Every entry in the data is to be written out exactly; no picture belongs in the copy.

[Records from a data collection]
+--

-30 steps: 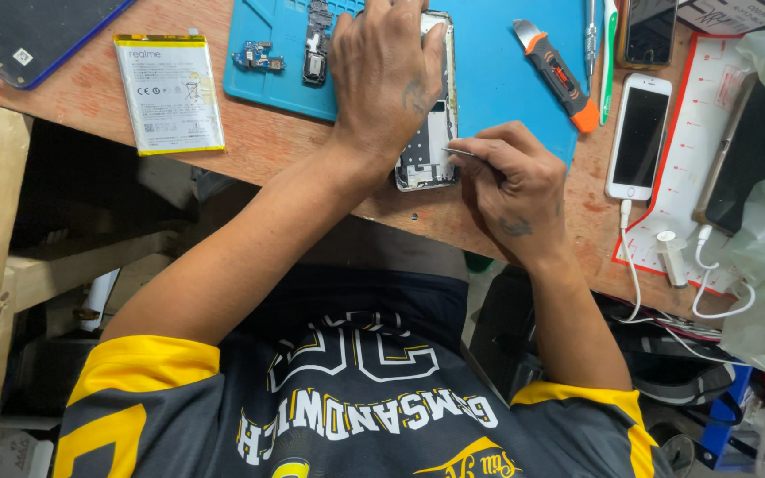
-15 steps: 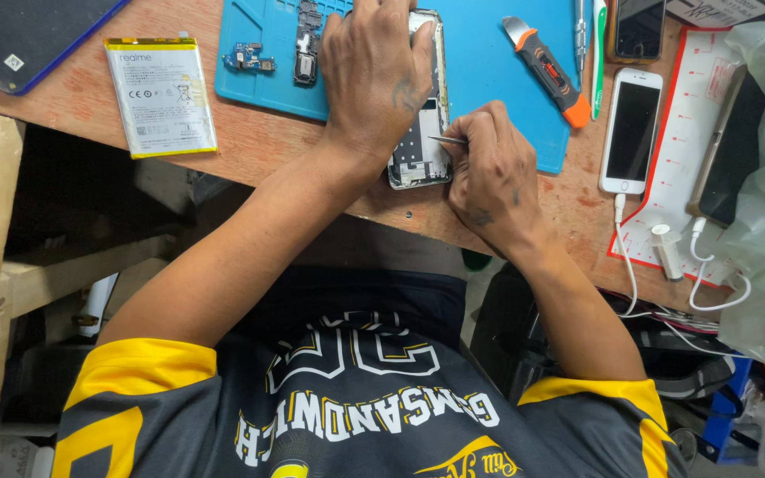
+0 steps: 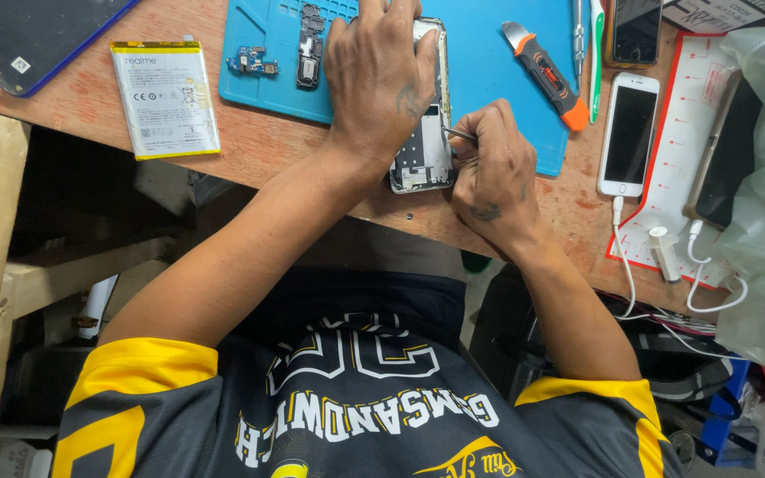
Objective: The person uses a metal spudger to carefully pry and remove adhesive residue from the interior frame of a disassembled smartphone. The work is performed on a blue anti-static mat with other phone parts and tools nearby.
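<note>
Done: I see opened phone (image 3: pixel 425 133) on blue mat (image 3: pixel 489 62), battery (image 3: pixel 166 99) lying apart | left hand (image 3: pixel 382 75) flat, pinning it | right hand (image 3: pixel 493 164) grip pinched on tweezers (image 3: pixel 459 134) | left: tips probably inside frame, boards (image 3: pixel 310 44) unmounted.

Left hand (image 3: pixel 381 84) lies flat, palm down, fingers spread toward the far side. Right hand (image 3: pixel 493 164) sits just right of it, fingers curled in a pinch. Both forearms bare.
</note>
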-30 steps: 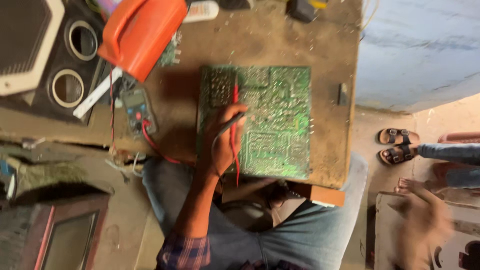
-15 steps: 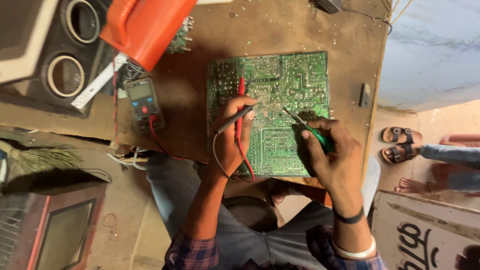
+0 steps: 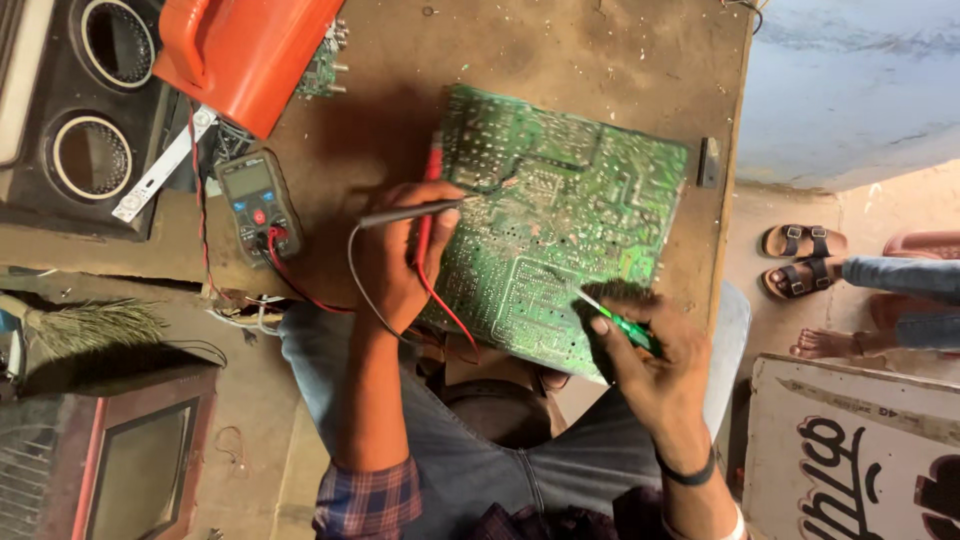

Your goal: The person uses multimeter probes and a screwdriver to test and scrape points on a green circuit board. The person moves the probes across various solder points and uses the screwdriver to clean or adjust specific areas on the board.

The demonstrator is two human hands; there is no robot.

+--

Response box:
-30 steps: 
-15 steps: 
+0 steps: 
Objective: The person uses a metal spudger to carefully pry and remove adhesive residue from the interior frame of a disassembled smartphone. The work is performed on a blue anti-static mat with other phone parts and tools nearby.
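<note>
Done: I see opened phone (image 3: pixel 425 133) on blue mat (image 3: pixel 489 62), battery (image 3: pixel 166 99) lying apart | left hand (image 3: pixel 382 75) flat, pinning it | right hand (image 3: pixel 493 164) grip pinched on tweezers (image 3: pixel 459 134) | left: tips probably inside frame, boards (image 3: pixel 310 44) unmounted.

Left hand (image 3: pixel 381 84) lies flat, palm down, fingers spread toward the far side. Right hand (image 3: pixel 493 164) sits just right of it, fingers curled in a pinch. Both forearms bare.
</note>
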-30 steps: 
-15 steps: 
+0 steps: 

Your goal: The person uses multimeter probes and a screwdriver to test and scrape points on a green circuit board. The person moves the probes across various solder points and uses the screwdriver to clean or adjust specific areas on the board.

The demonstrator is two human hands; there is no robot.

Work on this exercise is done.